### INSTRUCTIONS FOR THE TASK
Copy exactly the lines of the material below that fall between the line with "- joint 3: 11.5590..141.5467" and the line with "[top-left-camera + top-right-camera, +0", both of those lines included; pictures stay out.

Content starts

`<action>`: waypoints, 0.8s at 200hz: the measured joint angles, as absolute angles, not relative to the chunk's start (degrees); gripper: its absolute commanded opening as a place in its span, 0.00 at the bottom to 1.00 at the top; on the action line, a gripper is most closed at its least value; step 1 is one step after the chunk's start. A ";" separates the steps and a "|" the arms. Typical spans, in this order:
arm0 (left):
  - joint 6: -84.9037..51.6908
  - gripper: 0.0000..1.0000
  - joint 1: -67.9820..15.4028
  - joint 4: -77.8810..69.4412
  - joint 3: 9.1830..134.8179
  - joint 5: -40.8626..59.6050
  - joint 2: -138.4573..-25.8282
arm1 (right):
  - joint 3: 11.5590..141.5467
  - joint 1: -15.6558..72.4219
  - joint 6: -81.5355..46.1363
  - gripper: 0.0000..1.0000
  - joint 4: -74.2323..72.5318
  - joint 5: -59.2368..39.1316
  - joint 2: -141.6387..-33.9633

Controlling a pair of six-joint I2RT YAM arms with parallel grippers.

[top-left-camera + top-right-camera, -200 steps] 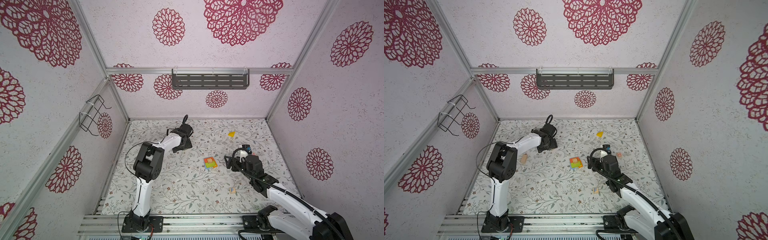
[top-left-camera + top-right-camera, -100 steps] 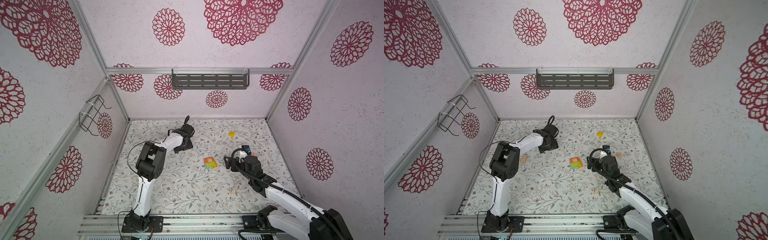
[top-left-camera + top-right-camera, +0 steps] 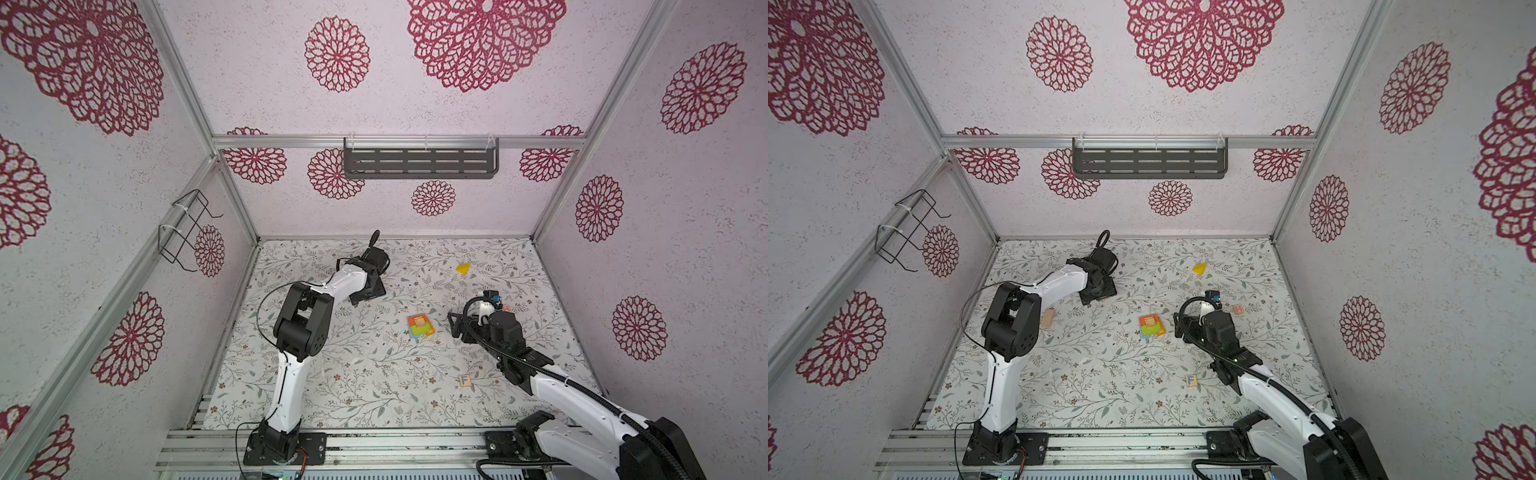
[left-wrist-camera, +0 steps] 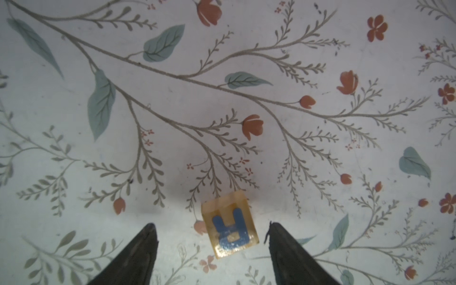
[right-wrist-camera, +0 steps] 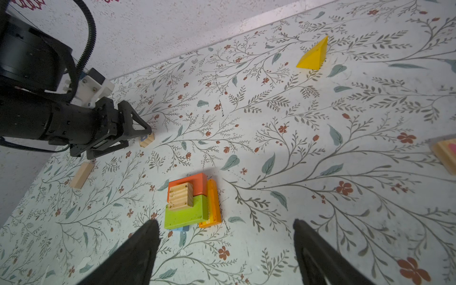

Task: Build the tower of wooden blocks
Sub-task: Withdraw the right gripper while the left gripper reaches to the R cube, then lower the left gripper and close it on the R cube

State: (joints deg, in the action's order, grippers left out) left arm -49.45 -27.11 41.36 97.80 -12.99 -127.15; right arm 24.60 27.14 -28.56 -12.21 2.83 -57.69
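I see a pale tabletop printed with leafy sprigs and small red flowers (image 3: 374,374). Near its middle sits a low stack of flat painted wooden pieces (image 3: 420,326), with a blue one lowest. Toward the back lies a yellow wooden wedge (image 3: 463,268). Near the front is a natural-wood cube with a blue F (image 3: 465,380). A plain tan oblong block (image 3: 1048,318) lies at the left, a blue-lettered cube (image 4: 229,228) farther back, and a red-lettered cube (image 3: 1238,309) at the right.

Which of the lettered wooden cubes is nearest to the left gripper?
The cube with the blue A, between the left gripper's open jaws. The F cube and the red-lettered cube lie far away, near the right arm.
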 measured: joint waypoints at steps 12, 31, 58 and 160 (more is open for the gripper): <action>-49.47 0.68 -27.11 41.36 97.91 -12.99 -127.35 | 24.60 27.14 -28.58 0.88 -12.21 2.83 -57.78; -49.47 0.66 -27.11 41.47 97.91 -12.99 -127.66 | 24.60 27.14 -28.58 0.88 -12.25 2.81 -58.24; -49.47 0.64 -27.11 41.47 97.91 -12.99 -127.90 | 24.60 27.14 -28.58 0.88 -12.36 2.79 -58.92; -49.32 0.49 -27.07 41.47 97.91 -12.78 -128.53 | 24.60 27.14 -28.58 0.87 -13.02 2.79 -59.79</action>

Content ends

### OUTPUT FOR THIS EXERCISE
  - joint 3: 11.5590..141.5467
  - joint 1: -15.6558..72.4219
  - joint 6: -81.5355..46.1363
  - gripper: 0.0000..1.0000
  - joint 4: -74.2323..72.5318
  - joint 5: -59.2368..39.1316
  - joint 2: -141.6387..-33.9633

Controlling a pair of six-joint I2RT YAM arms with parallel grippers.

[top-left-camera + top-right-camera, -200 steps] 
[top-left-camera + top-right-camera, -100 steps] 
[top-left-camera + top-right-camera, +0 steps] 

The work on this exercise is finished.